What to do about the problem
Given its serious health consequences, physicians, hospitals, and payers need to understand what loneliness is, how it affects health outcomes, and how it can be addressed. Education of all three parties is critical. Unfortunately, loneliness is generally overlooked by the medical community and even when it is appreciated, physicians often feel ill equipped to manage it.
Physicians should actively screen for loneliness just as they would other social determinants of health, especially among older individuals. A few questions can serve as a brief screening, which can be followed up with 20 question from theUCLA loneliness scale
, which is an objective measure; a shorter form is also useful. Physicians should also take steps to ease loneliness and feelings of isolation among patients.
Primary care providers, especially, should watch for social isolation and factors that intensify it-such as hearing, mobility, or vision loss or sleep difficulties. These can be addressed directly or via an appropriate medical specialist referral. Other community options for loneliness include: senior centers for social engagement, exercise and specific programs, community transportation resources, and educational programs.
Primary care providers can also encourage these individuals to get involved in the community, such as through volunteering. Giving back can be rewarding to individuals who feel lonely, and provides a way to build new relationships.
The individual’s perception of his or her loneliness must be altered, perhaps with some relatively simple counseling, but often cognitive behavioral therapy is necessary to lessen the sense of isolation. It’s critical to shift the individual’s interpretation of social situations towards the positive.
Hospital executives need to get involved as well. They can incorporate loneliness screenings into pre-discharge conversations with patients and take steps to try to address loneliness when appropriate.
They must do more on the front-end to ensure socially or emotionally isolated/lonely patients are connected to appropriate resources. It is important to recognize that the patient will rarely initiate a request for help; the hospital will need to be proactive and make arrangements for resources such as social workers, psychologists, and health coaches to initiate contact with the patient.
Although payers cannot directly manage loneliness, they can and must appreciate its impact, and support physicians and hospitals in their efforts to curb loneliness. They can do this through reimbursement that enables providers to spend more time monitoring and addressing loneliness during patient visits and hospital encounters. And payers must understand that success will depend on the integration of many other health and community professionals.
Payers can also help by increasing reimbursement for remote care services, which enable physicians and staff to check in more often with socially isolated or lonely patients in between visits, through phone calls, e-visits, or even text messages.
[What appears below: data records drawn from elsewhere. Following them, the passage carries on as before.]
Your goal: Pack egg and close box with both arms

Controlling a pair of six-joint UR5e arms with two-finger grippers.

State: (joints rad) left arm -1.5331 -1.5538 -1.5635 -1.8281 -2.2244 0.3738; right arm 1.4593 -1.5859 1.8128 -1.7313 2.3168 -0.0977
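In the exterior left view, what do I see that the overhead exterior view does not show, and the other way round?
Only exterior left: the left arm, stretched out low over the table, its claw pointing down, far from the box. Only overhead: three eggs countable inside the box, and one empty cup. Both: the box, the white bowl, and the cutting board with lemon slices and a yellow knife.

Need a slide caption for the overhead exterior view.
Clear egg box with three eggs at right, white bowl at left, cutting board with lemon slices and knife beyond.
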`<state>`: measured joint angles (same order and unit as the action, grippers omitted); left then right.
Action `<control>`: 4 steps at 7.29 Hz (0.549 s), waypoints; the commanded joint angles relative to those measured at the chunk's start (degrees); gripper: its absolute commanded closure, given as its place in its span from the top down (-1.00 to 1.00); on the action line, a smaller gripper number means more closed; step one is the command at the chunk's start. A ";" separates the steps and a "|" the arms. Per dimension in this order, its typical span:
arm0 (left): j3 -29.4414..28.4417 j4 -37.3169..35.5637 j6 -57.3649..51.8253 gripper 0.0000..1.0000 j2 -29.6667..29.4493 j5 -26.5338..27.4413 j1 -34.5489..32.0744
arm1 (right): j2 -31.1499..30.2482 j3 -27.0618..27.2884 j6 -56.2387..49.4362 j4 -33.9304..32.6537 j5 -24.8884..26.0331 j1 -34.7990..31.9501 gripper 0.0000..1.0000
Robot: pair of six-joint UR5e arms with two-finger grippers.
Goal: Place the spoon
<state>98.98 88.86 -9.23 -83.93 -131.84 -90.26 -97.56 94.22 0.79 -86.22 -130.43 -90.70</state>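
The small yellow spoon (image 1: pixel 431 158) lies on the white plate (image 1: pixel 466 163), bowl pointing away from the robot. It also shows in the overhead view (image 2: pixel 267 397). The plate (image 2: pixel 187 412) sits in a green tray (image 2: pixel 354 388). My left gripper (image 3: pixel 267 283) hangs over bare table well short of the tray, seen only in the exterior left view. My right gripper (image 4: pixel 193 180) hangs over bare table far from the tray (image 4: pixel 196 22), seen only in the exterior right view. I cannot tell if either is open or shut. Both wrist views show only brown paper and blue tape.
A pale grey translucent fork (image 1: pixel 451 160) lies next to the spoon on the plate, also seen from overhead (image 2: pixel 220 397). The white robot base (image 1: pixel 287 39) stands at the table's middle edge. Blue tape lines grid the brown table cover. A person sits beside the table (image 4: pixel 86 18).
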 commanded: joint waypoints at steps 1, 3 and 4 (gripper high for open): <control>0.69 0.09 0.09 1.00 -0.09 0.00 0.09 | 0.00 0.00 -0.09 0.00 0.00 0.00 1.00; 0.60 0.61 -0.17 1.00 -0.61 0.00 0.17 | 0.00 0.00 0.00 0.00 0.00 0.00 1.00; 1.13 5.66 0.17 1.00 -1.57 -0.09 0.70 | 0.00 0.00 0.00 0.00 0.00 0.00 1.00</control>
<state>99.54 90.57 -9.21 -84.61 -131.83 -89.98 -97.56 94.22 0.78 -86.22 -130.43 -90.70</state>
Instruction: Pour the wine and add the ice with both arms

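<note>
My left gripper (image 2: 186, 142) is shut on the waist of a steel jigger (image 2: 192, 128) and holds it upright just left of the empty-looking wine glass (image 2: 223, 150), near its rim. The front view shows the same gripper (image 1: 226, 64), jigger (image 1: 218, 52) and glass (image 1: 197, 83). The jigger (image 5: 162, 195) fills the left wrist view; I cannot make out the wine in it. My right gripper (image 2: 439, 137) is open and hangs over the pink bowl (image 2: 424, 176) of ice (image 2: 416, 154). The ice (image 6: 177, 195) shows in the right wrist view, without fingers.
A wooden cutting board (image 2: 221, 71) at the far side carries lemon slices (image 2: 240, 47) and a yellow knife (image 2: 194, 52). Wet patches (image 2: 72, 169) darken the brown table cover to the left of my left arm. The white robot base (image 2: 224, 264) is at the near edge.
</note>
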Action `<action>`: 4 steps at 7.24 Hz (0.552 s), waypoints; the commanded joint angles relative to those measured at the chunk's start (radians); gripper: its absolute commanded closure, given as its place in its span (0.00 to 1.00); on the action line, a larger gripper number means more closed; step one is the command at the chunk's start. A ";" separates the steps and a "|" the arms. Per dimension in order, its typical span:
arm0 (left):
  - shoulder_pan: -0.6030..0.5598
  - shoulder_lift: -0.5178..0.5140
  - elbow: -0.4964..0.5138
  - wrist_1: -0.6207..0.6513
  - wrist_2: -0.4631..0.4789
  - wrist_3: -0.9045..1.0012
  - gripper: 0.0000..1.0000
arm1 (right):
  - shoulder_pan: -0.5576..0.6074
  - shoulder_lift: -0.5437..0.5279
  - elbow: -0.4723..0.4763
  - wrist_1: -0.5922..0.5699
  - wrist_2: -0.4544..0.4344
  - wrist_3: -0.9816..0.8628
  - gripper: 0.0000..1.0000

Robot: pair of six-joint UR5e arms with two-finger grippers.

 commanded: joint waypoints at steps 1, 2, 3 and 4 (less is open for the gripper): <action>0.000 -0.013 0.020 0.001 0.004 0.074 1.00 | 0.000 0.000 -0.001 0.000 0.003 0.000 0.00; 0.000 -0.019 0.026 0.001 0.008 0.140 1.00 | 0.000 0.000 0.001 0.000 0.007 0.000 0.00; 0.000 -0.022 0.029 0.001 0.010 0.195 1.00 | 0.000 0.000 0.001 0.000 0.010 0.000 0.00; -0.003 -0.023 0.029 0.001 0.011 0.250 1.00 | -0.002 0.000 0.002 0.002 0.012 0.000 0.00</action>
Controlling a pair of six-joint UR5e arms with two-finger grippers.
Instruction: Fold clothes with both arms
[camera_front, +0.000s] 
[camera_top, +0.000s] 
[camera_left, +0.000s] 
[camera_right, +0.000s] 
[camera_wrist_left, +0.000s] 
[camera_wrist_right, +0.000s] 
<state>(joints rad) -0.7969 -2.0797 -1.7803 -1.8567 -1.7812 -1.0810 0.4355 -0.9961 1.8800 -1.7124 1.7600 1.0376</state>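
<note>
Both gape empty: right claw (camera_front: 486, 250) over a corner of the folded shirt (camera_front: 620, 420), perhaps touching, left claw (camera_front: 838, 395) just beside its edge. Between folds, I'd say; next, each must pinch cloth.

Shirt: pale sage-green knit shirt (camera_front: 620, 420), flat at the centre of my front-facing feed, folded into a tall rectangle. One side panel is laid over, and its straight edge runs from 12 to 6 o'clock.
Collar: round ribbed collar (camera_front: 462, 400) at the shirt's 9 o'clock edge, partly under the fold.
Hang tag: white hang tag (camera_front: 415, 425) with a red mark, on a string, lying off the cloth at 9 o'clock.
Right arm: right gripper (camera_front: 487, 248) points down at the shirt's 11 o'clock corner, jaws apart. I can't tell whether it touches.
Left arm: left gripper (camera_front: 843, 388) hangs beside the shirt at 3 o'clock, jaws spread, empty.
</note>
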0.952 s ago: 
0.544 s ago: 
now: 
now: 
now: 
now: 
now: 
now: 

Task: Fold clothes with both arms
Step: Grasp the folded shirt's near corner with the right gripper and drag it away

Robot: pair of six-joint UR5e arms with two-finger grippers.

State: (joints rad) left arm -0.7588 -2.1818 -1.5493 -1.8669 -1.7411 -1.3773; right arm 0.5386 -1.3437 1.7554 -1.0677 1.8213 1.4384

Given the human and monetary costs of loneliness to the healthcare system and to payers, both commercial and governmental, it only stands to reason that payers, hospitals, and physicians give loneliness the consideration it deserves, but which is currently sorely lacking.
There’s no pill that can treat loneliness. It requires a different set of tools: time and community resources. It’s time to give physicians and hospitals what they need to address the problem.
Stephen C Schimpff, MD, MACP, is a quasi-retired internist, professor of medicine and public policy, former CEO of the University of Maryland Medical Center, senior advisor to Sage Growth Partners, and author of “Fixing the Primary Care Crisis” and “Longevity Decoded – The 7 Keys to Healthy Aging.”